La mamma di Trifone ha riferito in aula anche dell’occasione in cui, poco dopo l’omicidio, un altro degli inquilini le disse “secondo noi, siccome Trifone aveva contatti con tante donne, magari qualche marito o magnaccione si è arrabbiato e li ha fatti fuori. Nessuno – ha concluso – mi parlò di litigi tra Trifone e Giosuè”.

E c’è anche la testimonianza dal giovane di 24 anni che la sera del 17 marzo 2015 si trovava nel parcheggio del palazzetto dello sport di Pordenone proprio mentre i due ragazzi venivano uccisi.
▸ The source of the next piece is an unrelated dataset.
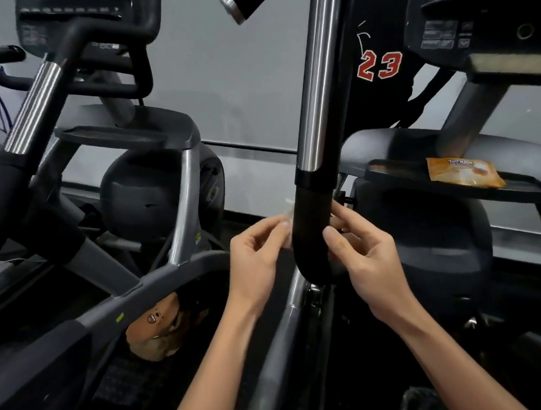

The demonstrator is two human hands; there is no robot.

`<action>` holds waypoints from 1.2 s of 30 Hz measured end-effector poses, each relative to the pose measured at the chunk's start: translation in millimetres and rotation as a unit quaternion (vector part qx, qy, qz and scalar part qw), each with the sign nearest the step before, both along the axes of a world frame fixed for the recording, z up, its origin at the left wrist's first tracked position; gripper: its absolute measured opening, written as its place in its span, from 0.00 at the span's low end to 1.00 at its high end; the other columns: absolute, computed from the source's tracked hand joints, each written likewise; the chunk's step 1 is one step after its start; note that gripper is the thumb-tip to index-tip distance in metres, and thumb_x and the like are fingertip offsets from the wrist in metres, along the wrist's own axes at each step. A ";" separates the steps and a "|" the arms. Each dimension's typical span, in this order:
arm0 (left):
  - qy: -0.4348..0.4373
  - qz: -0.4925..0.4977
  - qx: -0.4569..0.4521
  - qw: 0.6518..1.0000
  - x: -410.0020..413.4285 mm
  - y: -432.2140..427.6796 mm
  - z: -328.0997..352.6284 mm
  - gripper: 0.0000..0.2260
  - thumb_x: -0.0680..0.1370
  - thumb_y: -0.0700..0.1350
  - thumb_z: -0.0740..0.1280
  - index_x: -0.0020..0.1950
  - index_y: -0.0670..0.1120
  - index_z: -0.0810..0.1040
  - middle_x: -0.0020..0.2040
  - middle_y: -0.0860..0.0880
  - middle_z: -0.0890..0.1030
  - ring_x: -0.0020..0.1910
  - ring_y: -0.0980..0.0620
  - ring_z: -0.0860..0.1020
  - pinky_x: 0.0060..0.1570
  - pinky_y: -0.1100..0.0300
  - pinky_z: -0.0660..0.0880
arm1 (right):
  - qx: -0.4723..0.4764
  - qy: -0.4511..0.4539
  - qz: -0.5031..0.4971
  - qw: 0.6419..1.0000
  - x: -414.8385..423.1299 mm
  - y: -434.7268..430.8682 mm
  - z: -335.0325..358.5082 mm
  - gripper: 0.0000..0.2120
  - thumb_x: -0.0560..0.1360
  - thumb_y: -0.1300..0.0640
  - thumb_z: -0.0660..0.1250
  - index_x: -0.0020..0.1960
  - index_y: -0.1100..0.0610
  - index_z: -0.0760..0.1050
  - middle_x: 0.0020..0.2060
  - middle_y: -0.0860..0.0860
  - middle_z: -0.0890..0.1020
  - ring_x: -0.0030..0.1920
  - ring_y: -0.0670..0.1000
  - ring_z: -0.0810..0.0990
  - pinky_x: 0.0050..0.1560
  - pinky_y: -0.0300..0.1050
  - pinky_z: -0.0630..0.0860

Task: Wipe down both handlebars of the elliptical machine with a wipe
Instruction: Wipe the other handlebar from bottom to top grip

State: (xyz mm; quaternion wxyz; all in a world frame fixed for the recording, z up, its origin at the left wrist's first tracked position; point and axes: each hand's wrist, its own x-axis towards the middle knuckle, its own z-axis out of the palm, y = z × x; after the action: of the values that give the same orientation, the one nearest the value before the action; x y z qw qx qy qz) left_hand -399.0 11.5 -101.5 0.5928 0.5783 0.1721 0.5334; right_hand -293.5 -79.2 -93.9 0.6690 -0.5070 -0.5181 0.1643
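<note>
Thin pale wipe (286,228) stretched behind the black lower end of the upright handlebar (316,233), under its chrome sleeve (317,78). Pinched at the left edge by the left hand (255,253), and at the far end, mostly hidden, by the curled fingers of the right hand (363,256). Off to the right, orange wipe packet (464,173) flat on a dark console tray (532,189).

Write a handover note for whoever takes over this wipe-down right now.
Left hand: pinches the pale thin wipe left of the black-and-chrome centre handlebar.
Right hand: seems to pinch its other end, right of the bar.
Orange wipe packet: on the dark console tray.
Done: cannot tell; wipe is at the bar's black lower part.
Left: chrome section upward, then the second handlebar (cannot tell which).
</note>
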 end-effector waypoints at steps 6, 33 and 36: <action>-0.038 -0.012 -0.003 0.999 0.8 1.2 23.1 0.05 0.76 0.38 0.67 0.49 0.41 0.82 0.38 0.52 0.83 0.42 0.57 0.81 0.45 0.67 0.75 | 0.003 0.000 -0.042 0.999 -3.8 2.2 -4.6 0.18 0.72 0.56 0.65 0.60 0.45 0.75 0.45 0.50 0.83 0.45 0.50 0.81 0.48 0.42 0.79; 0.021 -0.075 -0.066 0.995 -0.1 -0.1 31.5 0.09 0.78 0.42 0.63 0.46 0.42 0.83 0.40 0.46 0.83 0.41 0.52 0.79 0.43 0.61 0.74 | -0.012 0.025 -0.013 1.000 -13.6 -5.6 1.1 0.19 0.77 0.66 0.61 0.60 0.45 0.72 0.41 0.46 0.83 0.44 0.48 0.83 0.46 0.38 0.79; -0.013 -0.017 -0.063 0.998 -8.9 -11.0 26.4 0.05 0.75 0.39 0.68 0.49 0.42 0.82 0.40 0.46 0.83 0.41 0.53 0.80 0.44 0.64 0.76 | -0.004 0.029 -0.028 0.999 -16.0 -4.0 -2.1 0.19 0.77 0.65 0.61 0.60 0.45 0.73 0.39 0.45 0.82 0.40 0.44 0.80 0.41 0.34 0.76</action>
State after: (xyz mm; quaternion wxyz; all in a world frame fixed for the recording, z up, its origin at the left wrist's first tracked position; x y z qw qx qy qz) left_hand -408.0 0.5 -75.1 0.6396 0.5353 0.1876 0.5189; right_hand -309.4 -83.2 -96.1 0.6857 -0.5192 -0.4836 0.1625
“Stavo mettendo la borsa della palestra in macchina, tra il sedile del conducente e del passeggero quando ho sentito gli spari. All’inizio ho pensato che potessero essere degli spari, poi però ho accantonato subito l’ipotesi. Ho pensato fosse impossibile che qualcuno stessa sparando e ho pensato che fossero degli scoppi di petardi. Ho chiuso la portiera, mi sono seduto sul sedile del conducente e sono rimasto un paio di minuti nel parcheggio per leggere la mia busta paga. Non ho ricordo di aver notato nessuno”.

Il giovane è indagato per l’ipotesi di reato di 371 bis, false informazioni al pubblico ministero, per alcune dichiarazioni “reticenti”. Il testimone si è difeso spiegando di non essersi presentato subito dagli inquirenti “perché ho pensato che aver sentito qualcosa senza aver visto nulla non servisse a niente”.
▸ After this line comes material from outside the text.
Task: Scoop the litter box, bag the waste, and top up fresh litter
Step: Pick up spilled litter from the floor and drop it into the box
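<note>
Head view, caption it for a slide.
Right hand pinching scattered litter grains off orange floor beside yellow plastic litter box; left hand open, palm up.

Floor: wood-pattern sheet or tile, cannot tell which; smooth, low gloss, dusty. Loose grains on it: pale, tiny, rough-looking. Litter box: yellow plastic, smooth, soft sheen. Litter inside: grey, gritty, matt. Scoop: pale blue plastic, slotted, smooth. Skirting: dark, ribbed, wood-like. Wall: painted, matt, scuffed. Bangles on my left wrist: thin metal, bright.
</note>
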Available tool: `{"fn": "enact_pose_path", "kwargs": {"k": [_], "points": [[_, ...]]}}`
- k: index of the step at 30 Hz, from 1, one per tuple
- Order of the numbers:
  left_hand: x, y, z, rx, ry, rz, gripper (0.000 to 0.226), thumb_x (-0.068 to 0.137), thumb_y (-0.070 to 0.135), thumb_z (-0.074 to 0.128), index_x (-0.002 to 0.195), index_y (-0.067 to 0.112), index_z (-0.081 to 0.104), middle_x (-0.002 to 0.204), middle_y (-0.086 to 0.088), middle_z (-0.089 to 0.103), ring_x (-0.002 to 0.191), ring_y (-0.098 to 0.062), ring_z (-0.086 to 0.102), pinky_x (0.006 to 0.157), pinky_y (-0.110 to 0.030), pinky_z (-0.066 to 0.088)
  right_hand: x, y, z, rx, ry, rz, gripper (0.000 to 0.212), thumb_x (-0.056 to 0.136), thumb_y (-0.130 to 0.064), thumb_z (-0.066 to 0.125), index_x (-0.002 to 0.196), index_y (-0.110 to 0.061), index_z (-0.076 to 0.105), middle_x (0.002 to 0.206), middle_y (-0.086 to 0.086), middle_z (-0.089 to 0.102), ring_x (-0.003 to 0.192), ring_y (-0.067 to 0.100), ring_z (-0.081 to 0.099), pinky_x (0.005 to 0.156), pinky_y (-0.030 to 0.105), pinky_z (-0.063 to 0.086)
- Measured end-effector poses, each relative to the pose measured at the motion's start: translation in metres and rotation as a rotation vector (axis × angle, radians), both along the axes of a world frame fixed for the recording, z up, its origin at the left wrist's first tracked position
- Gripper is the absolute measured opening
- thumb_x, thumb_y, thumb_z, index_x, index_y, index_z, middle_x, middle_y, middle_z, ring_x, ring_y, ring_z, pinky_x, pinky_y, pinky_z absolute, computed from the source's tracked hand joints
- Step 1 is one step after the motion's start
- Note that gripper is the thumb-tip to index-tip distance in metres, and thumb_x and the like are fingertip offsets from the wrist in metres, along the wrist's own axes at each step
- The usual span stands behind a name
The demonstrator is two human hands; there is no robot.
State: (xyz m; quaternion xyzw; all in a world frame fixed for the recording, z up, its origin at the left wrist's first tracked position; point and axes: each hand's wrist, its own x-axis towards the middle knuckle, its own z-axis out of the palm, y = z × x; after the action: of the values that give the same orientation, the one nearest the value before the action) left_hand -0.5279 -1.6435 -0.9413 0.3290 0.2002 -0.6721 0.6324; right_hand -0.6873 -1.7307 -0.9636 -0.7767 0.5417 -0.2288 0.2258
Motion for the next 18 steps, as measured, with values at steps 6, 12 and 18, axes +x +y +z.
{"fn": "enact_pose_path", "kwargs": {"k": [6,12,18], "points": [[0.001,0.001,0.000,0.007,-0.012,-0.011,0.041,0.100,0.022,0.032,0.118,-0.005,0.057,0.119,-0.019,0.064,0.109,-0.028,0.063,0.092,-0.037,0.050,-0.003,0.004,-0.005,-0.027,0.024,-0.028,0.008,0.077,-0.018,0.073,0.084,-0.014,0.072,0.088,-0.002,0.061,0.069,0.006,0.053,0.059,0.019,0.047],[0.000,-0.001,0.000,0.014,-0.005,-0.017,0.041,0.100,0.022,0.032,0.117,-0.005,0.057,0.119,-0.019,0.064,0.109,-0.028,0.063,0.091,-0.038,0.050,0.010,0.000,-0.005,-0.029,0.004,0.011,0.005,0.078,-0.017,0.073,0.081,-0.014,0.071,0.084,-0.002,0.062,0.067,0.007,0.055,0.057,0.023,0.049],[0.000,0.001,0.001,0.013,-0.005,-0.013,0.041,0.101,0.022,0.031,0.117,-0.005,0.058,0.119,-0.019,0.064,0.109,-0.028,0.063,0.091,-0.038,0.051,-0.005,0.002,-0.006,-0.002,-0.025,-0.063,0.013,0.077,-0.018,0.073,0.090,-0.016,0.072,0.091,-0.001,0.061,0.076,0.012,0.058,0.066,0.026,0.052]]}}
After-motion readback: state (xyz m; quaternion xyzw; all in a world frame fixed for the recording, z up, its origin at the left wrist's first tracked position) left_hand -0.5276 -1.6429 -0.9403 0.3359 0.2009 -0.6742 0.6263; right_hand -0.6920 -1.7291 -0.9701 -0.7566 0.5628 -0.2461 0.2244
Il ragazzo ha riferito anche che gli sarebbe parso “di sentire uno scooter all’altezza della colonnina elettrica dopo gli spari ma non ho visto nulla. Nell’uscire dal parcheggio, un paio di minuti dopo – ha continuato – mi è parso di vedere un’auto bianca, forse una Ka”.

Alla prossima udienza saranno ascoltati i genitori di Teresa Costanza, cinque dipendenti delle società di gestione delle videocamere, un investigatore e uno dei Carabinieri che fecero le ricerche nel laghetto del parco di San Valentino dove venne poi trovata l’arma del delitto.